> Work instructions: Beginning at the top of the listing, repeat each line exactly until the line with "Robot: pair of" has been repeated too.

> Data shown:
++++++++++
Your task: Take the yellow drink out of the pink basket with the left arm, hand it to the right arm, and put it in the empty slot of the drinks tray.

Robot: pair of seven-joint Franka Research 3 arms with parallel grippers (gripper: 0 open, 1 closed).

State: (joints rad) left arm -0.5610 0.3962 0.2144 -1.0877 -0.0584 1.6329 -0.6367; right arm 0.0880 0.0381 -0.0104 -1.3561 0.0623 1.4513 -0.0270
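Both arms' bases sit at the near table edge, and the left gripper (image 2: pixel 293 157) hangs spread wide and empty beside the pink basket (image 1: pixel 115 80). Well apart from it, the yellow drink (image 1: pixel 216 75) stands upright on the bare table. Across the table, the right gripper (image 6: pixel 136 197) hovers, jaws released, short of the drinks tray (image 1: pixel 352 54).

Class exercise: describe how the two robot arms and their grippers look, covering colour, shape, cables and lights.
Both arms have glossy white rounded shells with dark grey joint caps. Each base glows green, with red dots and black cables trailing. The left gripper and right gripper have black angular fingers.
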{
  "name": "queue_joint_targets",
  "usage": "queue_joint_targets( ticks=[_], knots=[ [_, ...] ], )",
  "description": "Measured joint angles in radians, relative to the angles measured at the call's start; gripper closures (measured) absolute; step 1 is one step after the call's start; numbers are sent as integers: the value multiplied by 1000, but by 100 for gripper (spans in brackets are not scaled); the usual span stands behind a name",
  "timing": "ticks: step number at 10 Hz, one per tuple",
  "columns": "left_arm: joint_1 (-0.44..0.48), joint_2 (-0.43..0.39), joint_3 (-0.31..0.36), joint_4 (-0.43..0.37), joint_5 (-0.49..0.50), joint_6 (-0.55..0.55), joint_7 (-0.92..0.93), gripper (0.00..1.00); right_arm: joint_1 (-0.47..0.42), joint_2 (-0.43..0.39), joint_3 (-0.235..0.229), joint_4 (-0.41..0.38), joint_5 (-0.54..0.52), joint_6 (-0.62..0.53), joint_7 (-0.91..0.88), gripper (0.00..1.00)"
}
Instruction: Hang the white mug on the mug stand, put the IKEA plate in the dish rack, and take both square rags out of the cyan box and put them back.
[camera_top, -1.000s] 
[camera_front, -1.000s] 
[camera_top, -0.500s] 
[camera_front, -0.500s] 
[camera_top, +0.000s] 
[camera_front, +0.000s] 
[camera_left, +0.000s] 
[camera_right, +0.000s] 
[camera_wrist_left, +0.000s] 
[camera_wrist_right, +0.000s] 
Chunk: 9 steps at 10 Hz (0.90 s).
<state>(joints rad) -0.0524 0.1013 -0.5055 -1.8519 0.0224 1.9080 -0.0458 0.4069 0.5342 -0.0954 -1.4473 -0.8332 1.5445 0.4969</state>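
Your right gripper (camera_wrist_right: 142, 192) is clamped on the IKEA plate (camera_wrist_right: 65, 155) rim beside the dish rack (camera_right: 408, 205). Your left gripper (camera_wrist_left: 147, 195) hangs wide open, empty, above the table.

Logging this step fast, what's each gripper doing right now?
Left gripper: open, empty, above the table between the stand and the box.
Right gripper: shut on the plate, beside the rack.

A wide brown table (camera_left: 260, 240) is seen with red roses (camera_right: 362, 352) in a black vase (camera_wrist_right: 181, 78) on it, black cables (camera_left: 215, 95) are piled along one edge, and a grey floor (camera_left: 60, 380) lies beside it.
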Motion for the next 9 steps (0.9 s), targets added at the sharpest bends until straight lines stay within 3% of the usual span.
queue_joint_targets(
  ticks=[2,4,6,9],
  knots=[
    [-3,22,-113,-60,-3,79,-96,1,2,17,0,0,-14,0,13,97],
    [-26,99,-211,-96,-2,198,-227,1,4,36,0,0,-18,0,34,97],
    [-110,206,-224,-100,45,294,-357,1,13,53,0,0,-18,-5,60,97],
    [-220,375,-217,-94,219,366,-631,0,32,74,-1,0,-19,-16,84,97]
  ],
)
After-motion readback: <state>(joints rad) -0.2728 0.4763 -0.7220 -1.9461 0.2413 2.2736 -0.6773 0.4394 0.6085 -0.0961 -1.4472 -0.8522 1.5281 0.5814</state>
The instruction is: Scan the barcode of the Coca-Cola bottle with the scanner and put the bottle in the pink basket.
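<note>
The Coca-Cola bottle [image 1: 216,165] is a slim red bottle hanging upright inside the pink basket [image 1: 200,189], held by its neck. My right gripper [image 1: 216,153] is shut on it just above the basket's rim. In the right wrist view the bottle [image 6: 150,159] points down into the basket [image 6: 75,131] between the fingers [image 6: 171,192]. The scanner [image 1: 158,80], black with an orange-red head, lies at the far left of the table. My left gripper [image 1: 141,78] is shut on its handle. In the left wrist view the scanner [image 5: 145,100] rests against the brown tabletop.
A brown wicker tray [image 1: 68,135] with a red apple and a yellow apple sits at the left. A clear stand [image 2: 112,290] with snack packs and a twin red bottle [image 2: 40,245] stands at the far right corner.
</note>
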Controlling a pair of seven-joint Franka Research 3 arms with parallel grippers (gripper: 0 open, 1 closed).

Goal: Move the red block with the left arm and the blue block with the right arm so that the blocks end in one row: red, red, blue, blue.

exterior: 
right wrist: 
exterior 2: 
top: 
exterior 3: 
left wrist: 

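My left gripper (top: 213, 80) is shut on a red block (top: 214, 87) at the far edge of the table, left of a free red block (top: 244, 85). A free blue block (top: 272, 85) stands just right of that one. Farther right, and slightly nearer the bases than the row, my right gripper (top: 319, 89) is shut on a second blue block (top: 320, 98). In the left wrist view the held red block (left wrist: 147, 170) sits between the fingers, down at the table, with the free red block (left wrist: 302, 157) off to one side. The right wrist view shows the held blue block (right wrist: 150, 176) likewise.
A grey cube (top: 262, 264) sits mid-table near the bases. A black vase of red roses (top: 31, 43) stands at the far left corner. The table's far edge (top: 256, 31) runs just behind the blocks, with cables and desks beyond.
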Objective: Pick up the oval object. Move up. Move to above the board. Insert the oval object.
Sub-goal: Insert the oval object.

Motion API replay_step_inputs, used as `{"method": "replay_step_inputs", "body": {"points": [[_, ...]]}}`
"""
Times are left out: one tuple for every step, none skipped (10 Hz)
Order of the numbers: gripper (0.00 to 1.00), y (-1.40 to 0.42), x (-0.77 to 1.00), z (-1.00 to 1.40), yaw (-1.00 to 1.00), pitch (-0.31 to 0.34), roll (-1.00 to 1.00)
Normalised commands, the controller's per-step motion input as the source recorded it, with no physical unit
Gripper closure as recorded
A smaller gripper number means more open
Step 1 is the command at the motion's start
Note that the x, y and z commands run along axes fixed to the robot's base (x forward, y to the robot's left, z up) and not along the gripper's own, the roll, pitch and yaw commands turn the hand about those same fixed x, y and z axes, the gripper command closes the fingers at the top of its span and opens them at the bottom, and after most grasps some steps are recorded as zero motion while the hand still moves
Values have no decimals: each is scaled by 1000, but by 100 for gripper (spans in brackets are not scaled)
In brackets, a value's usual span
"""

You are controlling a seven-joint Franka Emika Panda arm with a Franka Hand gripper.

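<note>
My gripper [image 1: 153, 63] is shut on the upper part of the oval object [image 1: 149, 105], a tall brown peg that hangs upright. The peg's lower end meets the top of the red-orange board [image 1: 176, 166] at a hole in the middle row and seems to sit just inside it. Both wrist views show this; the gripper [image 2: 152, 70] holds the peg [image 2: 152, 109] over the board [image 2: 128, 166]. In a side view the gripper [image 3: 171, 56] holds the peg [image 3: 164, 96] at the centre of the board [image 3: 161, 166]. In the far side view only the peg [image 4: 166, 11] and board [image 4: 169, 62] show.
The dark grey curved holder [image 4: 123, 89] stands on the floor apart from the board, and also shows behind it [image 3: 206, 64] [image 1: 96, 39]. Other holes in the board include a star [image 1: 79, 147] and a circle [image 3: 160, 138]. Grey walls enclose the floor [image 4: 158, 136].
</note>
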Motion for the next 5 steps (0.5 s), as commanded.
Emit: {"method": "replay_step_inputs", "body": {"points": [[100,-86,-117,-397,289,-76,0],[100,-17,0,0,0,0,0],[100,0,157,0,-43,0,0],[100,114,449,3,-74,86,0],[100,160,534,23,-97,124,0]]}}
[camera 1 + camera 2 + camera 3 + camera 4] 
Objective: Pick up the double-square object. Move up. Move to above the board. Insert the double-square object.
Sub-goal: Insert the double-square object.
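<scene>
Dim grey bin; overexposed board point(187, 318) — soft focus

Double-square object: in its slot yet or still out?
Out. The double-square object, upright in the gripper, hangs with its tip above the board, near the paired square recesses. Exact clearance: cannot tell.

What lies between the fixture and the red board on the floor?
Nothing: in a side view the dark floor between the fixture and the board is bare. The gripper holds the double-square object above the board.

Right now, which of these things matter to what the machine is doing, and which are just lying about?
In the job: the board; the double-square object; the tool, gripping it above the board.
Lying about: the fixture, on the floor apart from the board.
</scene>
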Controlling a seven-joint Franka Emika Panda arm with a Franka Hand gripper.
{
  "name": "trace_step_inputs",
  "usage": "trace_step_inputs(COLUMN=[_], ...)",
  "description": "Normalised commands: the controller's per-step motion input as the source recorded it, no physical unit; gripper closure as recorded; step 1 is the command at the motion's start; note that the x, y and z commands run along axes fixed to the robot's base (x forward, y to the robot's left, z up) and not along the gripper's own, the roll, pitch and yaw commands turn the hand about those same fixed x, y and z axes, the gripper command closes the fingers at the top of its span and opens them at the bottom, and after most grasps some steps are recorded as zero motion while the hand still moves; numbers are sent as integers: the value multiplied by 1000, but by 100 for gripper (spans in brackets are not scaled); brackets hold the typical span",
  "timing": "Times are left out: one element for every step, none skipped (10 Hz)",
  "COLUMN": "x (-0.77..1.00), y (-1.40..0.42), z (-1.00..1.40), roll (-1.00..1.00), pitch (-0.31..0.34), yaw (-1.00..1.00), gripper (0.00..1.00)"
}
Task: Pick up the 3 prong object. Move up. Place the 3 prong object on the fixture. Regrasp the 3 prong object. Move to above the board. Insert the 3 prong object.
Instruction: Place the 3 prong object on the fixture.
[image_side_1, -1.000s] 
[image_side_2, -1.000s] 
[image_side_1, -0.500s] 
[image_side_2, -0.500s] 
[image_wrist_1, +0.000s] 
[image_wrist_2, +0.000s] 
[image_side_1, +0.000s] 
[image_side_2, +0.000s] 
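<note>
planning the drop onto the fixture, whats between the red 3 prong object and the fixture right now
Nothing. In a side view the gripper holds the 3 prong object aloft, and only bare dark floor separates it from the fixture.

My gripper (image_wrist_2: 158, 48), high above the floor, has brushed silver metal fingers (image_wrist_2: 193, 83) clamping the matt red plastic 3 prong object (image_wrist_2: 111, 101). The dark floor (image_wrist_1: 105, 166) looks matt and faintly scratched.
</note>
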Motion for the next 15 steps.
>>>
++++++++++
> Task result:
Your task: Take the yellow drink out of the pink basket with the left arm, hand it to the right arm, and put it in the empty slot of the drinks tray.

Robot: pair of seven-joint Franka Research 3 arms with parallel grippers (gripper: 0 open, 1 closed).

This exercise has nothing further to it.